Perché per rispondere alla domanda “Ha un futuro il giornale di carta?” la Repubblica invita a parlarne il direttore di Internazionale, Giovanni De Mauro, e il direttore di Origami, Cesare Martinetti, vale a dire due pregevoli testate di carta che però hanno contenuti che indubbiamente si possono gestire e leggere anche su una testata online?
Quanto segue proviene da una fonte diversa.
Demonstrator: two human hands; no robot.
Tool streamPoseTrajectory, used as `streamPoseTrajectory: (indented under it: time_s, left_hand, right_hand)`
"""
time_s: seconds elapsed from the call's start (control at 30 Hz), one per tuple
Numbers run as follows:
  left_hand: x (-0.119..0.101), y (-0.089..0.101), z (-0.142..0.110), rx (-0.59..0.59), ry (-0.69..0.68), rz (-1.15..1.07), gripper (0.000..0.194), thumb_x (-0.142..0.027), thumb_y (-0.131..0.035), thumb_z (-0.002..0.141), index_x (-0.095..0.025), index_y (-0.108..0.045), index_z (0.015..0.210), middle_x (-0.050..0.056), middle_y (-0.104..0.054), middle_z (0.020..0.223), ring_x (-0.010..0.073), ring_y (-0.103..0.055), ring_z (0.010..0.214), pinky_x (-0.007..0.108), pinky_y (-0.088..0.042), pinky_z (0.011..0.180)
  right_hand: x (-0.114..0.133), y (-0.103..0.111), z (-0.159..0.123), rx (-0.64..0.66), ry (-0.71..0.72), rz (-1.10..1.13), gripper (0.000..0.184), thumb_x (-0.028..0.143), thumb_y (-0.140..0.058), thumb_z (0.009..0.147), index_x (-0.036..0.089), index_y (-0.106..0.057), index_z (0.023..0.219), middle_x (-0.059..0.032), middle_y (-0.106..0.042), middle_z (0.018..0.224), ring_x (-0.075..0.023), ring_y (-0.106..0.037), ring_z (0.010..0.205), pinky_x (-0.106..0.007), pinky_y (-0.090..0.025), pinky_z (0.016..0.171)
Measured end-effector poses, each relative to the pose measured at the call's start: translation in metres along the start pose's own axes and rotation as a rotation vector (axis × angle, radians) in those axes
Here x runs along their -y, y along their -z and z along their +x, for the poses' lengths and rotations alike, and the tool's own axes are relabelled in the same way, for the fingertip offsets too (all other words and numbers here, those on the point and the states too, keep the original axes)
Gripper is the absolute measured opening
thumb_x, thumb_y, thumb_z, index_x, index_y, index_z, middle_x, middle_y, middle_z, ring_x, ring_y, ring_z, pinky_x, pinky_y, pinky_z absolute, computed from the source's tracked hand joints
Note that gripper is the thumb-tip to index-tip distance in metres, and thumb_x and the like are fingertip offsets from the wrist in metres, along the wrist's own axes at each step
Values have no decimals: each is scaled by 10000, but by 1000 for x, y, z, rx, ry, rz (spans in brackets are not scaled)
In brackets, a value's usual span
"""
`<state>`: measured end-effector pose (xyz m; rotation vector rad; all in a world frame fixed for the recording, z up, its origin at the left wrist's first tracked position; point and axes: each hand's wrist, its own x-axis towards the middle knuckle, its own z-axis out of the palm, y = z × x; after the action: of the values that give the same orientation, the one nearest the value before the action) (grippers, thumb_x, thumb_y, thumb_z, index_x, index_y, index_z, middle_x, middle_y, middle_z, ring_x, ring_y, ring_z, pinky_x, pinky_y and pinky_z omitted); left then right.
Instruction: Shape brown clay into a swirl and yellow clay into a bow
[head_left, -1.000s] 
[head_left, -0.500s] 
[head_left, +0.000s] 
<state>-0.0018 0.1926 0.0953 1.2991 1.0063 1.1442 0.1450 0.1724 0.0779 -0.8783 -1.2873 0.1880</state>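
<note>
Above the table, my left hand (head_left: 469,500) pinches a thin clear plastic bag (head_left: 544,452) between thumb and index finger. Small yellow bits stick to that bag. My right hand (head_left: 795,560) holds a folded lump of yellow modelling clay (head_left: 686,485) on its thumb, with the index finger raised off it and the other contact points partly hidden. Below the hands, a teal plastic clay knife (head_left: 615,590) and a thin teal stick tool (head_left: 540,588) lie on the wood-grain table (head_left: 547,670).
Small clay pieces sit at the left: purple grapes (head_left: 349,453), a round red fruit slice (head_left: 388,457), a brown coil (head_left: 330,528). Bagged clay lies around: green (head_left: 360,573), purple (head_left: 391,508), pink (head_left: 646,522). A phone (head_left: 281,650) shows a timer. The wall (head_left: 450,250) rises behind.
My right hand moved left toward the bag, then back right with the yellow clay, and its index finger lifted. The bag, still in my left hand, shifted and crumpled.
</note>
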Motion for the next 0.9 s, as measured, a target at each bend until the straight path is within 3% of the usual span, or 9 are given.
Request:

E perché lo stesso Mario Calabresi afferma che il giornale di carta ha un futuro e certamente un presente solo se approfondisce e spiega gli avvenimenti, come se su una testata online non si possa approfondire e spiegare?

Se si ascolta con attenzione e rispetto l’interessante dibattito, si può facilmente rilevare che non uno dei ragionamenti e non una delle affermazioni dei tre autorevoli colleghi costituisce, in una qualche maniera, elemento a supporto della insostituibilità del giornale e del giornalismo di carta rispetto a quello online. In considerazione del fatto che ci sono certamente altri argomenti per sostenere che il giornale di carta ha ancora un presente e forse anche un futuro – come ritiene con convinzione anche chi scrive – nel caso della iniziativa di RepIdee, sembra quasi di essere di fronte ad un episodio di eterogenesi dei fini, cioè conseguenze non intenzionali di azioni intenzionali. Senza volerlo, si porta acqua al mulino di chi sostiene – come si dice correntemente, come si dà generalmente per scontato e come in molti temono – che i giornali non abbiano futuro e, già oggi, siano praticamente degli zombies.